## [Assigned task]
Your reply should consist solely of the number of lines in the data that contain "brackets".

## [Data section]
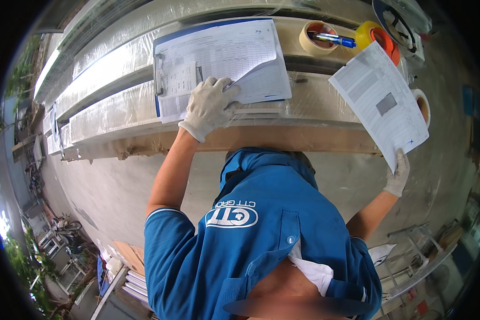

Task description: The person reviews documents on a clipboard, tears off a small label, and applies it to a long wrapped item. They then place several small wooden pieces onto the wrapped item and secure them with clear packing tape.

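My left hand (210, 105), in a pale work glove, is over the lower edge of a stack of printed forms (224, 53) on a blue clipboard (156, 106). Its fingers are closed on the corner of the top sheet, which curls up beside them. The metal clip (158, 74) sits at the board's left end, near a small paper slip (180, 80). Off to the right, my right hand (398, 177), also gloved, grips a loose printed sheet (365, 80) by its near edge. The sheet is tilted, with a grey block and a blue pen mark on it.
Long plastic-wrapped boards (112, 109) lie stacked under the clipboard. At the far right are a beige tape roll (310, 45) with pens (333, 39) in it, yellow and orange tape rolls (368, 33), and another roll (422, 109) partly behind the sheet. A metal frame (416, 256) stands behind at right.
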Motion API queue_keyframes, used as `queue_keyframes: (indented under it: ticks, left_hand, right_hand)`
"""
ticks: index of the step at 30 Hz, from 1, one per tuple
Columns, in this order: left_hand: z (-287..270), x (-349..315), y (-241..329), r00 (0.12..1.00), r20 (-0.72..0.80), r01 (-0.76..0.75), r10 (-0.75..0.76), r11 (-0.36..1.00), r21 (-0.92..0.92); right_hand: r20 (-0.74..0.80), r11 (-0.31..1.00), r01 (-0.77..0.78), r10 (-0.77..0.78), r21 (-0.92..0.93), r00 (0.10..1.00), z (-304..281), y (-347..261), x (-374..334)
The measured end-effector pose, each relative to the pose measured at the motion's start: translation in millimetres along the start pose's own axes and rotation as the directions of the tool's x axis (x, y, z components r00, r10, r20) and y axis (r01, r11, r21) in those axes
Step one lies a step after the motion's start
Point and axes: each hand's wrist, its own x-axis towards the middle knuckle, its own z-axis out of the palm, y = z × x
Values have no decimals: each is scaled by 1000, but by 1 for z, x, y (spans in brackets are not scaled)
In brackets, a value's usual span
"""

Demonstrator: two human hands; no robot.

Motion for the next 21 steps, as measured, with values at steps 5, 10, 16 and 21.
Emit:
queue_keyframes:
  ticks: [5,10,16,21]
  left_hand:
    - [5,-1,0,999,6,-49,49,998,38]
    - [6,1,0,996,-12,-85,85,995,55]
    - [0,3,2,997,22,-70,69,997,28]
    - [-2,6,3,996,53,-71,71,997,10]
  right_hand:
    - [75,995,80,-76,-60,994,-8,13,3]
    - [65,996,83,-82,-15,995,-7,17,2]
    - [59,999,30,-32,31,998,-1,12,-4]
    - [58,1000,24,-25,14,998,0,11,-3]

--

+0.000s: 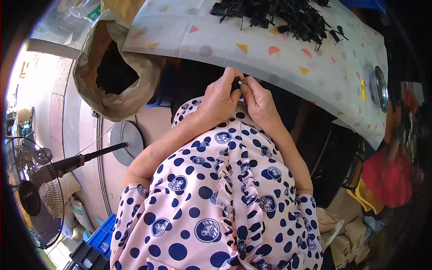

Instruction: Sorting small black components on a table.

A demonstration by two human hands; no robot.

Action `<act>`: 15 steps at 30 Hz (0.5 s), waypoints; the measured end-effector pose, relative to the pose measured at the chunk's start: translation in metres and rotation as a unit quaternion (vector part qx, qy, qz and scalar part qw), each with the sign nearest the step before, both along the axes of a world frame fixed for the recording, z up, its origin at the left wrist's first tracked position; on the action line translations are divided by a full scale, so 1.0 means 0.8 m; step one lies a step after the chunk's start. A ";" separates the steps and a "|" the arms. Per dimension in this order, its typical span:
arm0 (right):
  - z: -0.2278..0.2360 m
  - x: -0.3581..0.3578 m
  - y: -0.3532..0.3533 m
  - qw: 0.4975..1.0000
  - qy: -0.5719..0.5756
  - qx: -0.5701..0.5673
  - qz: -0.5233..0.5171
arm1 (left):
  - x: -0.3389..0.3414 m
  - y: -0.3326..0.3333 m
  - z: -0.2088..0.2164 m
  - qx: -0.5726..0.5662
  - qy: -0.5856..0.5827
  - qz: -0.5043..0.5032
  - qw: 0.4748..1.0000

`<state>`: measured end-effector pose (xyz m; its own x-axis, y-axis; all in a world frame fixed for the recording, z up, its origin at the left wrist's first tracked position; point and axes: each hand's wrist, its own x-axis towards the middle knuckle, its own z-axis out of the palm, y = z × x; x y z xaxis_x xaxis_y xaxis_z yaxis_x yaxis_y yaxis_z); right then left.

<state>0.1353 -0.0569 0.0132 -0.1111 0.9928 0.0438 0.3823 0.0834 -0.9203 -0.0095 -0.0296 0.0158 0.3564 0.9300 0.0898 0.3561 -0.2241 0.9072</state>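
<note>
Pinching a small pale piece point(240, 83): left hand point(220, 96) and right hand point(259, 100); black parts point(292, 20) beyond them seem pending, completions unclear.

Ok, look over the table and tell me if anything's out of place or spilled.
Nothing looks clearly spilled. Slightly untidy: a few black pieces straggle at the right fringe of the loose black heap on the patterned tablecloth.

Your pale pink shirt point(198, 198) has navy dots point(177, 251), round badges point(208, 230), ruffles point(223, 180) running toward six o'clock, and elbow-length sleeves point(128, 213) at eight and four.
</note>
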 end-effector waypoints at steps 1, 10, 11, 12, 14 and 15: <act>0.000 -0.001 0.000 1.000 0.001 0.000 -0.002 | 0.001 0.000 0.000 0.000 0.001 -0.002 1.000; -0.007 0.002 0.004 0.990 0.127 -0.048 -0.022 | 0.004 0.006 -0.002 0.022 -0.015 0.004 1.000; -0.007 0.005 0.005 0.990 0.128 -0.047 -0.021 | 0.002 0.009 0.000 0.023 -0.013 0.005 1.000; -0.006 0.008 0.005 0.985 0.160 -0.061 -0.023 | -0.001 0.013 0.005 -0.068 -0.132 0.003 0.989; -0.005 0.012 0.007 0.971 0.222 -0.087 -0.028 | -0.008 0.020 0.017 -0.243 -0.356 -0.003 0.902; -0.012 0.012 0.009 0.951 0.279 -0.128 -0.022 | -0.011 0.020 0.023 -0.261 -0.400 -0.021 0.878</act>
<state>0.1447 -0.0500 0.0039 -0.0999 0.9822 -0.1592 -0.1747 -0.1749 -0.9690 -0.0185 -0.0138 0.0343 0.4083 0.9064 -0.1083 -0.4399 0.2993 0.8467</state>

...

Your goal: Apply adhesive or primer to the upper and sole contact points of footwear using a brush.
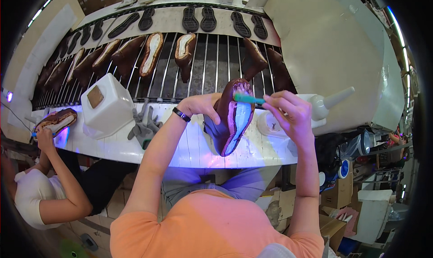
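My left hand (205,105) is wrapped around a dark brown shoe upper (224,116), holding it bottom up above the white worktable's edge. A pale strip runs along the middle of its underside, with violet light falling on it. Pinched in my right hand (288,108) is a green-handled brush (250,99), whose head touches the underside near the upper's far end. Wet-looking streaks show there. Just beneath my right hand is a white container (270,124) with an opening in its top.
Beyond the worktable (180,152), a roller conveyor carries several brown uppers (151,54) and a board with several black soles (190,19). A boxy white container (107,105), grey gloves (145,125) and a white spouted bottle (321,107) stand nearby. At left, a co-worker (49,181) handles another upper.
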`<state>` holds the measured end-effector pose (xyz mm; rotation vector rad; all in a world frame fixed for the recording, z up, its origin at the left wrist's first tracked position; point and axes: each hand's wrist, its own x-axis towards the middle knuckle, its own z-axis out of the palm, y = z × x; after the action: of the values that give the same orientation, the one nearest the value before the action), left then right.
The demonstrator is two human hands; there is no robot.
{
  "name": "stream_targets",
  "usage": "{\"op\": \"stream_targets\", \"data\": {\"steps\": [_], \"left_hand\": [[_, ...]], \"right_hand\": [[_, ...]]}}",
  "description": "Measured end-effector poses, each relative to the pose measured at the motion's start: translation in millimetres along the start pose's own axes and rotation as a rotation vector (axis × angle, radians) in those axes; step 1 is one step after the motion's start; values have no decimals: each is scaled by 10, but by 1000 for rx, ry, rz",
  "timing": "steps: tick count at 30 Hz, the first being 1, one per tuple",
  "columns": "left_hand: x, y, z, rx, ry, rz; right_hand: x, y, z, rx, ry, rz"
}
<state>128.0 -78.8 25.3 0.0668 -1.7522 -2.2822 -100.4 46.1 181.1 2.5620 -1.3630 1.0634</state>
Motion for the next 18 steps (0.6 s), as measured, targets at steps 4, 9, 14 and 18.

## [Response to the exercise]
2